1. Introduction to Time Series Analysis
2. Forecasting with Statistical Models
3. Time series forecasting with Deep Learning (Already Covered)
4. Forecasting at Scale: Prophet Model

## Introduction

A time series is a set of data points ordered in time.
The data is equally spaced in time, meaning that it was recorded at every hour, minute,
month, or quarter. Typical examples of time series include the closing value of a
stock, a household’s electricity consumption, or the temperature outside.

Components of a time series:

1. Trend: The slow moving changes in a time series is called trend. it is responsible for making the series gradually increase or decrease over time.

2. Seasonality: The seasonality component represents the seasonal pattern in the series. The cycles
occur repeatedly over a fixed period of time.

3. Residuals: This corresponds to random errors, also termed white noise.

## Important concepts

**Stationarity:** A stationary time series is one whose statistical properties do not change over time. In
other words, it has a constant mean, variance, and autocorrelation, and these properties
are independent of time.
Many forecasting models assume stationarity.

**Transformation:** A transformation is a mathematical operation applied to a time series in order to
make it stationary.
Differencing is a transformation that calculates the change from one timestep to
another. This transformation is useful for stabilizing the mean.
Applying a log function to the series can stabilize its variance.

**Test for stationarity:** The augmented Dickey-Fuller (ADF) test helps us determine if a time series is stationary
by testing for the presence of a unit root. If a unit root is present, the time series
is not stationary.

**Autocorrelation function:**  The autocorrelation function (ACF) measures the linear relationship between lagged
values of a time series.
In other words, it measures the correlation of the time series with itself.

**Partial Autocorrelation Function:** Partial autocorrelation measures the correlation between lagged values in a time
series when we remove the influence of correlated lagged values in between. We can
plot the partial autocorrelation function to determine the order of a stationary AR(p)
process. The coefficients will be non-significant after lag p.

**Akaike Information Criteria (AIC):** The Akaike Information Criterion (AIC) lets you test how well your model fits the data set without over-fitting it.

The AIC score rewards models that achieve a high goodness-of-fit score and penalizes them if they become overly complex.

By itself, the AIC score is not of much use unless it is compared with the AIC score of a competing model.

The model with the lower AIC score is expected to strike a superior balance between its ability to fit the data set and its ability to avoid over-fitting the data set.

## Forecasting with statistical models

### Moving average process

In a moving average (MA) process, the current value depends linearly on the mean of
the series, the current error term, and past error terms.
The moving average model is denoted as MA(q), where q is the order.

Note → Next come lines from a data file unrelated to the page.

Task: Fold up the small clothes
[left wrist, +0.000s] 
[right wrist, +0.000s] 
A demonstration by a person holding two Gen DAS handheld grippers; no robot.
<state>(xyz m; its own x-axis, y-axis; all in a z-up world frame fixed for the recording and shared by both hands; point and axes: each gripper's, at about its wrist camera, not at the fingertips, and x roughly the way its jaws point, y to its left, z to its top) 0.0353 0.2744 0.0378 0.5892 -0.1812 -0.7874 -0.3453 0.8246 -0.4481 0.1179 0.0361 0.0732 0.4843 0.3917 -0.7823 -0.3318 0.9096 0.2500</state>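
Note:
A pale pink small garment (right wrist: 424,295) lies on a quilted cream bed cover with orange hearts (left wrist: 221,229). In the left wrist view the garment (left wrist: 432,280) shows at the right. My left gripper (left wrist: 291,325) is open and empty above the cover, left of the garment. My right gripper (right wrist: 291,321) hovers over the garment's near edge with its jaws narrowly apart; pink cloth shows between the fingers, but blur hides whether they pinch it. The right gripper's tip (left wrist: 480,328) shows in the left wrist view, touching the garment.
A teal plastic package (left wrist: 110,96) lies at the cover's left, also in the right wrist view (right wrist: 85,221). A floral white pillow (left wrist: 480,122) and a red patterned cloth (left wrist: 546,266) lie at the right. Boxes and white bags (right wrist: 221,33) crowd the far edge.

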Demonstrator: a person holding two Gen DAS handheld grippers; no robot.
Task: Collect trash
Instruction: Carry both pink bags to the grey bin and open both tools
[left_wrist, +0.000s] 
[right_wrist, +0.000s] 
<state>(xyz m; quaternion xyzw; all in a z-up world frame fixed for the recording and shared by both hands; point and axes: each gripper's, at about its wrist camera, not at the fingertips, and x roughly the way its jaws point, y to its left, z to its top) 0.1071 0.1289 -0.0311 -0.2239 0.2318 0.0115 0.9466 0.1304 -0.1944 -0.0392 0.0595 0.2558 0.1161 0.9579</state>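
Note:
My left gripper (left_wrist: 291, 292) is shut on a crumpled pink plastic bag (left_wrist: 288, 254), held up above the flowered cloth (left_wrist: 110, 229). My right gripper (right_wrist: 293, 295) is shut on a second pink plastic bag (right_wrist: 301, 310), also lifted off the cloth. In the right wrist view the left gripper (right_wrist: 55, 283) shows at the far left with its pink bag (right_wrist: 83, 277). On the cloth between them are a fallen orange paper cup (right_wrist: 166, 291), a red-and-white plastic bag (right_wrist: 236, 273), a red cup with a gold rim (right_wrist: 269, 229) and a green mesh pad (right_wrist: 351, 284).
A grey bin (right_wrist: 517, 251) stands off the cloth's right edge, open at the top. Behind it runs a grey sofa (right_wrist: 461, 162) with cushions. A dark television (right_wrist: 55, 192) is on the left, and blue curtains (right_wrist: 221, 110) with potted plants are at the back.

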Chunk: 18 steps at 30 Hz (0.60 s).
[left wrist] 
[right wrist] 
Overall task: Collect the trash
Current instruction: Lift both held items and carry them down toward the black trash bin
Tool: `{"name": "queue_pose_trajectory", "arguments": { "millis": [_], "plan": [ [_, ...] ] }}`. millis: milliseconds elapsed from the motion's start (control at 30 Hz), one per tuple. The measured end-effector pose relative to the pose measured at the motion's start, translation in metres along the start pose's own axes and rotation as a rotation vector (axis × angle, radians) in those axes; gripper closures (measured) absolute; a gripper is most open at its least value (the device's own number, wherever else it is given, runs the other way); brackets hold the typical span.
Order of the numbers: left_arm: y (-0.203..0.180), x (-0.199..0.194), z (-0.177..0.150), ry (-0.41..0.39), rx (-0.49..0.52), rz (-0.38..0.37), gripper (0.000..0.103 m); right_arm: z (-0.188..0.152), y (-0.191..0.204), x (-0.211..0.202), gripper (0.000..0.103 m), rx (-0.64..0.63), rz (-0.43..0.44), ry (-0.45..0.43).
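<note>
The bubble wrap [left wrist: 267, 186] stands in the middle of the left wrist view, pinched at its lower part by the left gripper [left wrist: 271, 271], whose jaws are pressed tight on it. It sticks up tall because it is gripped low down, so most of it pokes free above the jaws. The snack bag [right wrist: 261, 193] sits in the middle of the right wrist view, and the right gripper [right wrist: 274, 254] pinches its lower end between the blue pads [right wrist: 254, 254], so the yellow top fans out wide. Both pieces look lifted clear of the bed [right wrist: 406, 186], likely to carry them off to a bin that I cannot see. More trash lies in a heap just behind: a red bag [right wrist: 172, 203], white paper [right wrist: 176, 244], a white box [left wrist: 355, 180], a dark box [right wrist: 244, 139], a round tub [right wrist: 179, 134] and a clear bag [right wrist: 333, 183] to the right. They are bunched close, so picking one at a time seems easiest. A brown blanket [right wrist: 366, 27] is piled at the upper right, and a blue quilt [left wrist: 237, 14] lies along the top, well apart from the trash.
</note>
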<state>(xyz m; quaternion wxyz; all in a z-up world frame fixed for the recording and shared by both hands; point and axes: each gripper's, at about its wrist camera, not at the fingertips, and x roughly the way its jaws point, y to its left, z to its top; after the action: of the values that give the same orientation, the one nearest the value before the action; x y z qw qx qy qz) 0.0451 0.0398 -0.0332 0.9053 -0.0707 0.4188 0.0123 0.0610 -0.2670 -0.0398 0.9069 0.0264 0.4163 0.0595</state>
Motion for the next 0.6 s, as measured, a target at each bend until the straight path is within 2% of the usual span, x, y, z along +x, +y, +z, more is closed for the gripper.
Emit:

Order of the process can be determined using ACF and look for significant autocorrelation coefficients.
In the case of a random walk, we will not see significant coefficients after lag 0.
On the other hand, if we see significant coefficients, we must check whether they
become abruptly non-significant after some lag q. If that is the case, then we know that
we have a moving average process of order q.


### Auto Regressive process (AR)

An autoregressive process is a regression of a variable against itself. In a time
series, this means that the present value is linearly dependent on its past values.
The autoregressive process is denoted as AR(p), where p is the order. Using PACF this order can be determined.

## Auto Regressive Moving Average process (ARMA)

The autoregressive moving average process is a combination of the autoregressive
process and the moving average process.
It is denoted as ARMA(p,q), where p is the order of the autoregressive process, and
q is the order of the moving average process.
Using both ACF and PACF, the order of the process can be determined.
If your process is stationary and both the ACF and PACF plots show a decaying or sinusoidal
pattern, then it is a stationary ARMA(p,q) process.

## Auto Regressive Integrated Moving Average (ARIMA)

An autoregressive integrated moving average (ARIMA) process is the combination of
the AR(p) and MA(q) processes, but in terms of the differenced series.
It is denoted as ARIMA(p,d,q), where p is the order of the AR(p) process, d is the order
of integration, and q is the order of the MA(q) process.
Integration is the reverse of differencing, and the order of integration d is equal to the
number of times the series has been differenced to be rendered stationary.
A time series that can be rendered stationary by applying differencing is said to be an
integrated series.


[Implementation](https://github.com/marcopeix/TimeSeriesForecastingInPython/blob/master/CH07/CH07.ipynb)

There are other variants of ARIMA model like SARIMA, SARIMAX etc.
Read more about these here: [Link](https://machinelearningmastery.com/sarima-for-time-series-forecasting-in-python/)

Deep learning models(RNN, LSTM, GRU etc.) are used when we have large complex datasets. In those situations, deep
learning can leverage all the available data to infer relationships between each feature
and the target, usually resulting in good forecasts.

These have been covered in previous lectures.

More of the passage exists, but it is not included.